→ **Exercise requirements**
Tell how many lines in the data contain the word "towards", and leave out everything else.

━━ Data for analysis ━━

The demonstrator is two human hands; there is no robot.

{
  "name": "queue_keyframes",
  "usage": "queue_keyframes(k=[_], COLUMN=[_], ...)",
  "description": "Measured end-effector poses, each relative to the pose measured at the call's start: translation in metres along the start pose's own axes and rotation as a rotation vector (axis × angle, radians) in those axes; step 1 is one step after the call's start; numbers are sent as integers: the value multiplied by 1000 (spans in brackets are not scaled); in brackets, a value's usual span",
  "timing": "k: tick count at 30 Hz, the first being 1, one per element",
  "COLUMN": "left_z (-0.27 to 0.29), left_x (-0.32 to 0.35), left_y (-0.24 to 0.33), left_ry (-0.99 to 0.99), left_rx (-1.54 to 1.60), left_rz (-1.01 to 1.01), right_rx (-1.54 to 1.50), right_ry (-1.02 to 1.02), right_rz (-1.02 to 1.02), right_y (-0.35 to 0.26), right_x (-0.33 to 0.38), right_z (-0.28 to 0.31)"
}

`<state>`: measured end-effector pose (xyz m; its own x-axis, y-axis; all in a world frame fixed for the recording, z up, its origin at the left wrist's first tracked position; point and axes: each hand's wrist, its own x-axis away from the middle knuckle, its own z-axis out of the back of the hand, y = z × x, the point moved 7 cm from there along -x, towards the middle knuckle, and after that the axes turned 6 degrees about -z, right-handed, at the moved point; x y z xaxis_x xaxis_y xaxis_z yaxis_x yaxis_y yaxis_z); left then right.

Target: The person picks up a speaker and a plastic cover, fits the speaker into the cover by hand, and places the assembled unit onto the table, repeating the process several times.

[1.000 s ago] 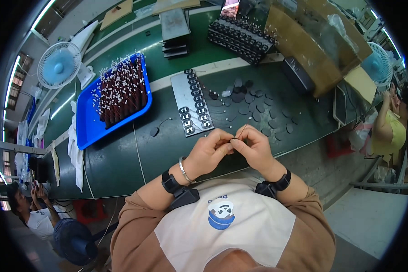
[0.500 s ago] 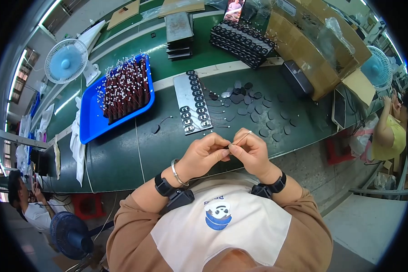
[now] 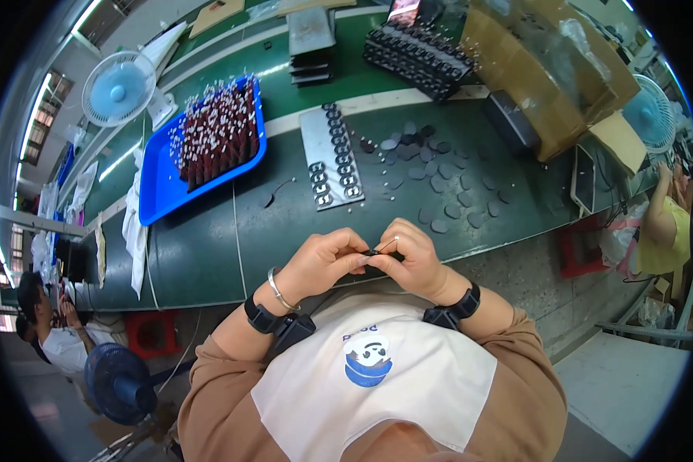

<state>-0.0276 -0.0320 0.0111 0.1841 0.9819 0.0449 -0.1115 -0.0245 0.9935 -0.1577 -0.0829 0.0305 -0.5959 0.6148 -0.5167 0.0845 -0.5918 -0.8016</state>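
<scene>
Just over the near table edge, my left hand and my right hand meet, fingertips closed in a pinch. Between them is a small black part with a thin wire that ends in a white connector beside my right fingers. The fingers hide most of the part. Beyond my hands lies a light grey metal plate bearing rows of small black parts. Many flat dark rounded pieces are scattered to its right. One loose black part with a wire lies to its left.
A blue tray at the left holds bundled dark red wires with white ends. Stacked metal plates, stacked black parts, a cardboard box and a black case stand farther back. Fans and people are at both sides.
Both hands have shifted slightly left together, still pinching the small part. More of the black part and its white connector now shows between the fingers. The view has moved a little.
</scene>
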Motion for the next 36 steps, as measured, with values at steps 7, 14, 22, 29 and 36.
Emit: queue_keyframes(k=[7,14,22,29,36], left_z=[53,166,183,168,140], left_x=[28,44,27,24,-18], left_y=[-16,-36,-49,-42,12], left_ry=[218,592,548,491,493], left_rx=[-7,-167,-430,-640,-880], left_rz=[101,208,318,248,-112], right_rx=[216,300,358,364,364], right_ry=[-78,1,63,41,70], right_rz=[43,-50,-17,-12,-6], right_y=[-5,16,13,13,13], right_x=[-5,18,16,16,16], right_z=[17,46,44,44,47])
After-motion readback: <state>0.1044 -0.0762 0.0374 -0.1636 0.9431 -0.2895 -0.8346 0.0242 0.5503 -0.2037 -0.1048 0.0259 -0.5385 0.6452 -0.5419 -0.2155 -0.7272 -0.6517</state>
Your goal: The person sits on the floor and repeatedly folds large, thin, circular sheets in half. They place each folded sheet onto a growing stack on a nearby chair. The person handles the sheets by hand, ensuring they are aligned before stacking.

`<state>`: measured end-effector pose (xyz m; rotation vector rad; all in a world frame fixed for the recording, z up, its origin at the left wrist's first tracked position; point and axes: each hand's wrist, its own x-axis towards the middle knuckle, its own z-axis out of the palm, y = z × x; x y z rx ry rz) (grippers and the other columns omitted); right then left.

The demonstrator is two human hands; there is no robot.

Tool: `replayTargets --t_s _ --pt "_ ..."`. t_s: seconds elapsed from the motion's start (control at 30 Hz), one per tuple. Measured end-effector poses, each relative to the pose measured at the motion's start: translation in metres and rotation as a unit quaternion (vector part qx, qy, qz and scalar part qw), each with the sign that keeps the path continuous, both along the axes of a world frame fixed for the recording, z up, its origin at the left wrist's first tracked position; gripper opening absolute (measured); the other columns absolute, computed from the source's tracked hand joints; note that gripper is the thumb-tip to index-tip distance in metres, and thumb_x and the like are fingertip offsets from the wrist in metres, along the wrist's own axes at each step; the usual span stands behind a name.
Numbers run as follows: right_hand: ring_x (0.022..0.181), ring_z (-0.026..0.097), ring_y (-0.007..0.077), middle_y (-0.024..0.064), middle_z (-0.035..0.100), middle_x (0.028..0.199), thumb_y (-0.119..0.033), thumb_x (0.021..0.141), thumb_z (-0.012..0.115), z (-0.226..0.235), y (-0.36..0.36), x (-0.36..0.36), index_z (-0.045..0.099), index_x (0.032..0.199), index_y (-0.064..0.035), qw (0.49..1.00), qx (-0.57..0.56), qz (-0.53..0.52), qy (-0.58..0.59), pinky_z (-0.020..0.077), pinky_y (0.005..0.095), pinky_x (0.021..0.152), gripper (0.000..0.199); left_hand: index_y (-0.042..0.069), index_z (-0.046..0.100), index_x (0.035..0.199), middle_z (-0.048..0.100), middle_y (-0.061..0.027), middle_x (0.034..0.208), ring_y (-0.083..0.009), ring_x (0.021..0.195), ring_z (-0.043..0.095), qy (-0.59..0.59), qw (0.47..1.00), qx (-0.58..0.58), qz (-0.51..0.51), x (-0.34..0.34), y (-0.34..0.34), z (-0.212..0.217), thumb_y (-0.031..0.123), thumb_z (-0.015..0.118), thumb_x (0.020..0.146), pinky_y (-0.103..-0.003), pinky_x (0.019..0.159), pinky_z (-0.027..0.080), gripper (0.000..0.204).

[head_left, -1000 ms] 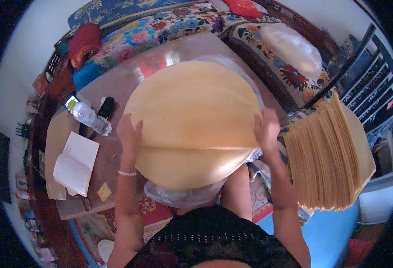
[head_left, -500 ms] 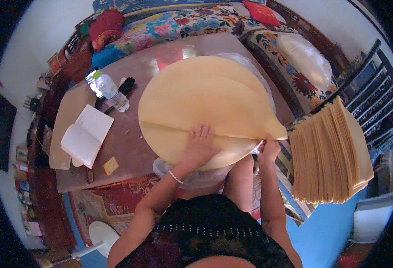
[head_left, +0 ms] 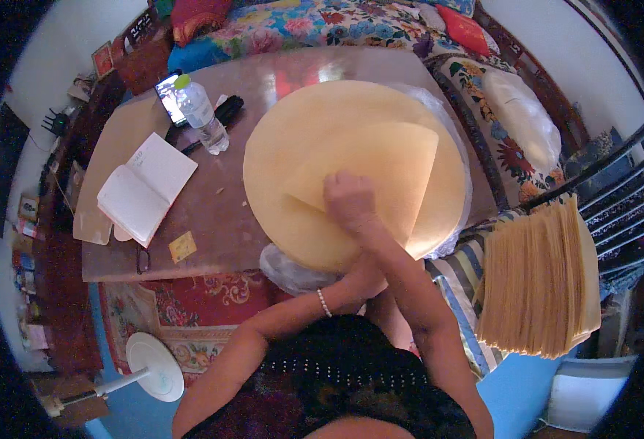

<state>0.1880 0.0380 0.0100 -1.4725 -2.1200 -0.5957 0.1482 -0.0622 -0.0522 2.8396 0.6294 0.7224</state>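
Evidently, the top round tan sheet (head_left: 366, 168) had been folded again: half a second earlier a half-round lay on the stack (head_left: 285, 212), and now a wedge was seen at the table's (head_left: 212, 241) three o'clock side. The right hand (head_left: 347, 199) was pressed on the wedge's point, fingers curled narrow. The left hand (head_left: 362, 276) was crossed beneath the right forearm; its fingers could not be told.

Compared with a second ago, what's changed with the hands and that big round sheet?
The top round sheet, half-folded then, is now a quarter wedge. The right hand left the right edge and presses the wedge's corner; the left hand left the left edge and sits near the stack's front edge, under the right arm. The bottle, notebook and folded stack stayed put.
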Motion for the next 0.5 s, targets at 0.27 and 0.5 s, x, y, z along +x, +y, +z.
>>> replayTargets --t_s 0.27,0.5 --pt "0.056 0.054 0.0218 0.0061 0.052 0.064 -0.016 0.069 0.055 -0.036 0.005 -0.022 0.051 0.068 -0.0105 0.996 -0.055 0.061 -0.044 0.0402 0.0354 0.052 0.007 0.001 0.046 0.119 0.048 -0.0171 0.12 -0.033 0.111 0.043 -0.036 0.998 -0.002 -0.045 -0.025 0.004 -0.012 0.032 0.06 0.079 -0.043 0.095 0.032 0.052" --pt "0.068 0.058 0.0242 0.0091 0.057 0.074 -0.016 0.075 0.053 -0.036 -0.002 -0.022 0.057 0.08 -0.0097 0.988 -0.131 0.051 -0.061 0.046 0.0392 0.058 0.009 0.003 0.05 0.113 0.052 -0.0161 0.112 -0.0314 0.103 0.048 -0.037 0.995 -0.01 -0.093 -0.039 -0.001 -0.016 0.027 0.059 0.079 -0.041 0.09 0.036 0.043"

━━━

→ **Solution to the exercise**
2